**WHAT THE TASK REQUIRES:** Take the entries below and return them unchanged.
*** Block opens ***
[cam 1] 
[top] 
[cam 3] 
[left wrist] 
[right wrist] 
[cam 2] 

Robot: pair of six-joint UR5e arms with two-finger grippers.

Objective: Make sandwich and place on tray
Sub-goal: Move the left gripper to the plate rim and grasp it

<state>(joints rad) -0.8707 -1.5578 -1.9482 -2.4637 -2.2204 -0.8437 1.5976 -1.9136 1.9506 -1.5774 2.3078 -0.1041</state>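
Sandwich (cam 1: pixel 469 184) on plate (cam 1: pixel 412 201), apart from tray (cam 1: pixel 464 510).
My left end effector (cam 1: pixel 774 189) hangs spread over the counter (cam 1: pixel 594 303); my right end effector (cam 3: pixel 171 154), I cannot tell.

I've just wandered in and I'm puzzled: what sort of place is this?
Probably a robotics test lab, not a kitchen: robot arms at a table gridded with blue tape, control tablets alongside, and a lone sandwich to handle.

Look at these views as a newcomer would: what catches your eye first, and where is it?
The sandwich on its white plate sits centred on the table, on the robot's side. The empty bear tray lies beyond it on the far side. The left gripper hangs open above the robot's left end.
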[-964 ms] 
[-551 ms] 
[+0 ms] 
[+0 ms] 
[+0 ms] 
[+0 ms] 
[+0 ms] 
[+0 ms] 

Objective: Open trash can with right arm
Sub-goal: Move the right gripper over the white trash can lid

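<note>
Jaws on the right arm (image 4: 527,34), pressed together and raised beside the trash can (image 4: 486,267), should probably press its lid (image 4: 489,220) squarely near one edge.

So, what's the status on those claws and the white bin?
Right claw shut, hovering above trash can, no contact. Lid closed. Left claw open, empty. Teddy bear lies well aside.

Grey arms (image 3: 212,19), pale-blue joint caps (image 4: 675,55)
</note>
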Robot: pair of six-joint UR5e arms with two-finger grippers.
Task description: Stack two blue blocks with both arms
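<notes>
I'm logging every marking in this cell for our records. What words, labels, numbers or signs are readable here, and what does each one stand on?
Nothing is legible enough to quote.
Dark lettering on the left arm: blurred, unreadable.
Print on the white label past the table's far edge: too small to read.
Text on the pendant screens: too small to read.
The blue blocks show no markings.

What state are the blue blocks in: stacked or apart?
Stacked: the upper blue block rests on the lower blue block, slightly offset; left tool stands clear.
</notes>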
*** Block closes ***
**RESPONSE:**
[cam 1] 
[top] 
[cam 3] 
[left wrist] 
[right wrist] 
[cam 2] 

Robot: pair of six-joint UR5e arms with two-finger grippers.

Objective: Make sandwich and place on tray
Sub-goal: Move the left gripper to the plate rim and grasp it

<state>(joints rad) -0.8707 -1.5578 -1.9482 -2.4637 -2.2204 -0.8437 1.5976 -1.9136 1.9506 -1.5774 2.3078 -0.1041</state>
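Sandwich (cam 1: pixel 469 184) on plate (cam 1: pixel 412 201), apart from tray (cam 1: pixel 464 510).
My left end effector (cam 1: pixel 774 189) hangs spread over the counter (cam 1: pixel 594 303); my right end effector (cam 3: pixel 171 154), I cannot tell.

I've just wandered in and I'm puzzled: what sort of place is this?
Probably a robotics test lab, not a kitchen: robot arms at a table gridded with blue tape, control tablets alongside, and a lone sandwich to handle.

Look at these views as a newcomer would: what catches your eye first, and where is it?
The sandwich on its white plate sits centred on the table, on the robot's side. The empty bear tray lies beyond it on the far side. The left gripper hangs open above the robot's left end.
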[-964 ms] 
[-551 ms] 
[+0 ms] 
[+0 ms] 
[+0 ms] 
[+0 ms] 
[+0 ms] 
[+0 ms] 

Objective: Open trash can with right arm
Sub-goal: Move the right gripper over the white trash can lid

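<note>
Jaws on the right arm (image 4: 527,34), pressed together and raised beside the trash can (image 4: 486,267), should probably press its lid (image 4: 489,220) squarely near one edge.

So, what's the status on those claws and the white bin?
Right claw shut, hovering above trash can, no contact. Lid closed. Left claw open, empty. Teddy bear lies well aside.

Grey arms (image 3: 212,19), pale-blue joint caps (image 4: 675,55)
</note>
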Robot: pair of six-joint UR5e arms with two-finger grippers.
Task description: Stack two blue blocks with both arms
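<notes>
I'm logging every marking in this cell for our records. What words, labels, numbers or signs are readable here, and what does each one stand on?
Nothing is legible enough to quote.
Dark lettering on the left arm: blurred, unreadable.
Print on the white label past the table's far edge: too small to read.
Text on the pendant screens: too small to read.
The blue blocks show no markings.

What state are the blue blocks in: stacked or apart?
Stacked: the upper blue block rests on the lower blue block, slightly offset; left tool stands clear.
</notes>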

The answer to this exercise is complete.